Un nouvel incident vient encore une fois entaché la réputation russe. Anton Krasovsky a déclaré ouvertement à la télévision russe son homosexualité. Ce journaliste politique s'est alors retrouvé sans emploi. Il a tout simplement été mis au placard par son employeur. Dans une interview à la chaîne CNN, le rédacteur en chef de Kontr TV a expliqué sa démarche. "Quelqu'un devait le faire. Il est temps de le montrer, il est temps pour moi de le montrer", témoigne le journaliste.

Le soir même de son annonce en direct, l'homme était viré.
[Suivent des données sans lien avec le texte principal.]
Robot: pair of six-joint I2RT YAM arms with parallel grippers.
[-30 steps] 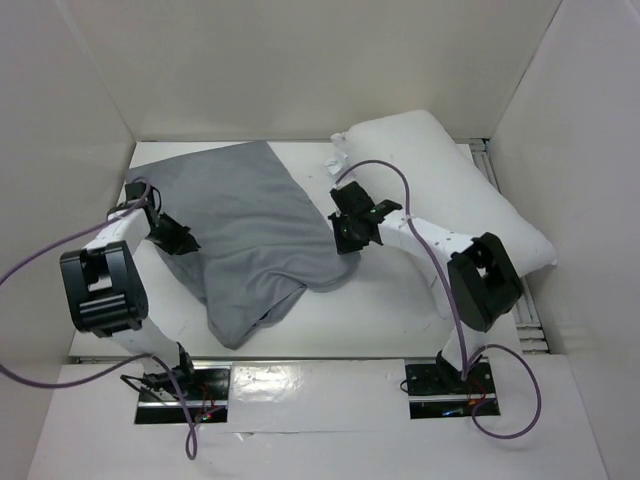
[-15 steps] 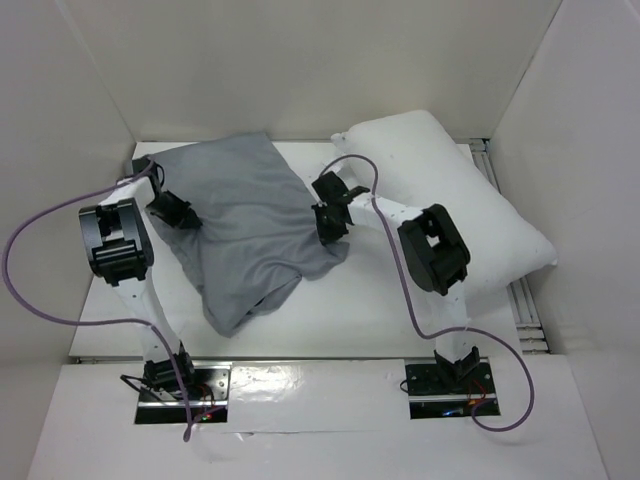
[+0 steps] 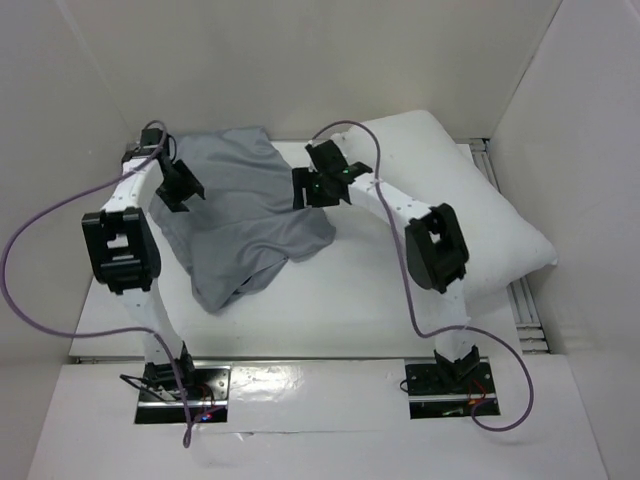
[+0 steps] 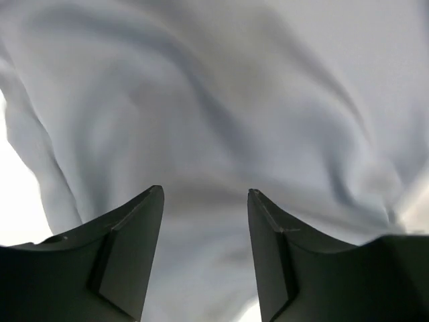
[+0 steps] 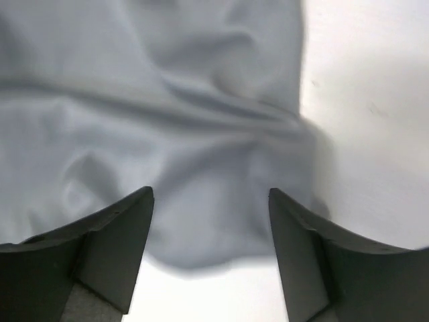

Et pas de la plus belle des façons. "Par SMS", affirme l'intéressé. Quant à la séquence en question, elle a été retirée du site internet. Une action qui pourrait être, selon Anton Krasovsky, le résultat d'une décision du Kremlin. Mais il nuance: "Je ne suis pas sûr que ce régime soit fasciste".

La direction de Kontr TV n'a pas donné les raisons du licenciement. Tout porte à croire que le comportement du journaliste, et non pas son homosexualité, explique son éviction.